- [TRY IT]
The data shown below should all be retyped exactly.

== Segment start ==

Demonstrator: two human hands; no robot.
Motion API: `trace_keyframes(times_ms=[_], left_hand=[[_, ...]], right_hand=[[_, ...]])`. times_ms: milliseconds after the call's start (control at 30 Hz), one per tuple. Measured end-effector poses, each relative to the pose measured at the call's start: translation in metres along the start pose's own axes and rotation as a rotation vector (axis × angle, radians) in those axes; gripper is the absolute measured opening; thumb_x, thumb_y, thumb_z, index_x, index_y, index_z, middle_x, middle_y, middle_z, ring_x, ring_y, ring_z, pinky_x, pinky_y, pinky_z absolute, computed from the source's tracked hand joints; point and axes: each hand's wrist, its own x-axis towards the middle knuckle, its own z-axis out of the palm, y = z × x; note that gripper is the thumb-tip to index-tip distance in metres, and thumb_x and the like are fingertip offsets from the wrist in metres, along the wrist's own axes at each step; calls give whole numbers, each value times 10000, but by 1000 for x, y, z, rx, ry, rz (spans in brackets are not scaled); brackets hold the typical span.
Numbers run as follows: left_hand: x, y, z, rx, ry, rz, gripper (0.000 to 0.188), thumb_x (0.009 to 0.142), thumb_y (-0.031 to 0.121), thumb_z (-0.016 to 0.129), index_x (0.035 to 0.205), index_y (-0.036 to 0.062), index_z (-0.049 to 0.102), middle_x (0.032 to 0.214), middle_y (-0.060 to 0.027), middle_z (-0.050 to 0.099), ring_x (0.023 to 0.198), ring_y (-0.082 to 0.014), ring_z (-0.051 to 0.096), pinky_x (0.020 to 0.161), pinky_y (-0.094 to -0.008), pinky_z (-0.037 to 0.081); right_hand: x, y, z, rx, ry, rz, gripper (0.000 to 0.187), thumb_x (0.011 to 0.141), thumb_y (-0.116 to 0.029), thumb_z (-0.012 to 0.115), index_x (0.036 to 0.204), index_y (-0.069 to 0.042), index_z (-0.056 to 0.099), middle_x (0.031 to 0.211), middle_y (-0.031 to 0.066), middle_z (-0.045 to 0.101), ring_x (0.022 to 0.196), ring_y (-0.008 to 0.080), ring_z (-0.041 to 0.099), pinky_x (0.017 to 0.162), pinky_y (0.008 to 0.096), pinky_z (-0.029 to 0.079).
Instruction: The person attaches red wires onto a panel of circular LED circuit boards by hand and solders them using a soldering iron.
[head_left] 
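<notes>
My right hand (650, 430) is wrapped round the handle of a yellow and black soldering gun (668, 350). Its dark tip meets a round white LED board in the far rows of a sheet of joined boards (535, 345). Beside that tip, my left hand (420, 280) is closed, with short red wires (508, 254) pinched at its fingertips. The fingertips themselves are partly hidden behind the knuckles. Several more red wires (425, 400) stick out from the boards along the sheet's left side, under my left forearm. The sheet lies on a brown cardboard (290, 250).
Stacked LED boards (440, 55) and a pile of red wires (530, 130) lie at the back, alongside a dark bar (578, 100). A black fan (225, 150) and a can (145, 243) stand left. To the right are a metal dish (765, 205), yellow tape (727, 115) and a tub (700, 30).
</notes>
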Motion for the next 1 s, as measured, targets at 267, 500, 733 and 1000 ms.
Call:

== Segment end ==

- [WRITTEN RESPONSE]
Demonstrator: two human hands; no robot.
Motion API: `trace_keyframes(times_ms=[_], left_hand=[[_, ...]], right_hand=[[_, ...]])`. times_ms: milliseconds after the call's start (control at 30 Hz), one per tuple. Measured end-effector poses, each relative to the pose measured at the call's start: translation in metres along the start pose's own axes and rotation as a rotation vector (axis × angle, radians) in those axes; gripper is the absolute measured opening; thumb_x, thumb_y, thumb_z, index_x, index_y, index_z, middle_x, middle_y, middle_z, ring_x, ring_y, ring_z, pinky_x, pinky_y, pinky_z absolute, computed from the source's tracked hand joints; point and axes: each hand's wrist, its own x-axis towards the middle knuckle, its own z-axis out of the palm, y = z × x; note that gripper is the thumb-tip to index-tip distance in metres, and thumb_x and the like are fingertip offsets from the wrist in metres, along the wrist's own axes at each step; calls give whole numbers, each value times 10000, but by 1000 for x, y, z, rx, ry, rz (spans in brackets are not scaled); brackets hold the typical span.
Numbers run as follows: left_hand: x, y, z, rx, ry, rz, gripper (0.000 to 0.188), thumb_x (0.009 to 0.142), thumb_y (-0.031 to 0.121), thumb_z (-0.016 to 0.129), index_x (0.035 to 0.205), index_y (-0.036 to 0.062), index_z (-0.049 to 0.102), middle_x (0.032 to 0.214), middle_y (-0.060 to 0.027), middle_z (-0.050 to 0.099), ring_x (0.023 to 0.198), ring_y (-0.082 to 0.014), ring_z (-0.051 to 0.096), pinky_x (0.020 to 0.161), pinky_y (-0.094 to -0.008), pinky_z (-0.037 to 0.081); right_hand: x, y, z, rx, ry, rz, gripper (0.000 to 0.187), thumb_x (0.011 to 0.141), thumb_y (-0.116 to 0.029), thumb_z (-0.012 to 0.115), index_x (0.036 to 0.204), index_y (-0.069 to 0.042), index_z (-0.056 to 0.099), middle_x (0.031 to 0.211), middle_y (-0.031 to 0.066), middle_z (-0.045 to 0.101), ring_x (0.022 to 0.196), ring_y (-0.008 to 0.080), ring_z (-0.041 to 0.099), pinky_x (0.017 to 0.162), pinky_y (0.008 to 0.096), pinky_z (-0.029 to 0.079).
Instruction: The person attaches red wires onto a panel of circular LED circuit boards by hand and solders them using a soldering iron.
[head_left] 
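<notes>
My right hand (650, 430) is wrapped round the handle of a yellow and black soldering gun (668, 350). Its dark tip meets a round white LED board in the far rows of a sheet of joined boards (535, 345). Beside that tip, my left hand (420, 280) is closed, with short red wires (508, 254) pinched at its fingertips. The fingertips themselves are partly hidden behind the knuckles. Several more red wires (425, 400) stick out from the boards along the sheet's left side, under my left forearm. The sheet lies on a brown cardboard (290, 250).
Stacked LED boards (440, 55) and a pile of red wires (530, 130) lie at the back, alongside a dark bar (578, 100). A black fan (225, 150) and a can (145, 243) stand left. To the right are a metal dish (765, 205), yellow tape (727, 115) and a tub (700, 30).
</notes>
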Motion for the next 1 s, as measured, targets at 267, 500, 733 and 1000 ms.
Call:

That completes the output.